• About this exercise
Would you reproduce every line of the material exactly?

• Given material
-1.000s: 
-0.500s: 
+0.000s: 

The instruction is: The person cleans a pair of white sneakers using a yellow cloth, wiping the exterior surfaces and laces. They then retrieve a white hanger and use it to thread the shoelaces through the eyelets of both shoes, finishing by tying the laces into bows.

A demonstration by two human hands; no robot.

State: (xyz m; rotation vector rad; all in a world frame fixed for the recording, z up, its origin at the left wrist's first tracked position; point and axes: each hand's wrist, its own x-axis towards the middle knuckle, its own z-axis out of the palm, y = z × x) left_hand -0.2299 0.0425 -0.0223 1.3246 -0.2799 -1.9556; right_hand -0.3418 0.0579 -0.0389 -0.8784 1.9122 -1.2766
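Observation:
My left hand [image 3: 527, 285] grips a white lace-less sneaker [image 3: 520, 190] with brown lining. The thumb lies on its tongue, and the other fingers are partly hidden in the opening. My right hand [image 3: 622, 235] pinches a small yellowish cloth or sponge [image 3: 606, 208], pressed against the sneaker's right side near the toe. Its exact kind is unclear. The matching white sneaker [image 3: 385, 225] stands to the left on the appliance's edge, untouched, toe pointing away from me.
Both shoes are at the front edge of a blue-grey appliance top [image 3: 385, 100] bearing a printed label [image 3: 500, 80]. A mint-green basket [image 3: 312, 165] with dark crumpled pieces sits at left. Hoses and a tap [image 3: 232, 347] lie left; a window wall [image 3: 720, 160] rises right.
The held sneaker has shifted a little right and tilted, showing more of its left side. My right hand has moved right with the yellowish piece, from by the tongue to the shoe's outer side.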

• Solution to this exercise
-1.000s: 
-0.500s: 
+0.000s: 

The instruction is: The person cleans a pair of white sneakers using a yellow cloth, wiping the exterior surfaces and laces. They then retrieve a white hanger and use it to thread the shoelaces through the eyelets of both shoes, finishing by tying the laces into bows.

A demonstration by two human hands; no robot.

State: (xyz m; rotation vector rad; all in a world frame fixed for the recording, z up, its origin at the left wrist's first tracked position; point and axes: each hand's wrist, its own x-axis towards the middle knuckle, its own z-axis out of the palm, y = z × x) left_hand -0.2299 0.0425 -0.0223 1.3246 -0.2799 -1.9556; right_hand -0.3418 0.0579 -0.0389 -0.8784 1.9122 -1.2766
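Observation:
My left hand [image 3: 527, 285] grips a white lace-less sneaker [image 3: 520, 190] with brown lining. The thumb lies on its tongue, and the other fingers are partly hidden in the opening. My right hand [image 3: 622, 235] pinches a small yellowish cloth or sponge [image 3: 606, 208], pressed against the sneaker's right side near the toe. Its exact kind is unclear. The matching white sneaker [image 3: 385, 225] stands to the left on the appliance's edge, untouched, toe pointing away from me.
Both shoes are at the front edge of a blue-grey appliance top [image 3: 385, 100] bearing a printed label [image 3: 500, 80]. A mint-green basket [image 3: 312, 165] with dark crumpled pieces sits at left. Hoses and a tap [image 3: 232, 347] lie left; a window wall [image 3: 720, 160] rises right.
The held sneaker has shifted a little right and tilted, showing more of its left side. My right hand has moved right with the yellowish piece, from by the tongue to the shoe's outer side.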

With this, the exercise is complete.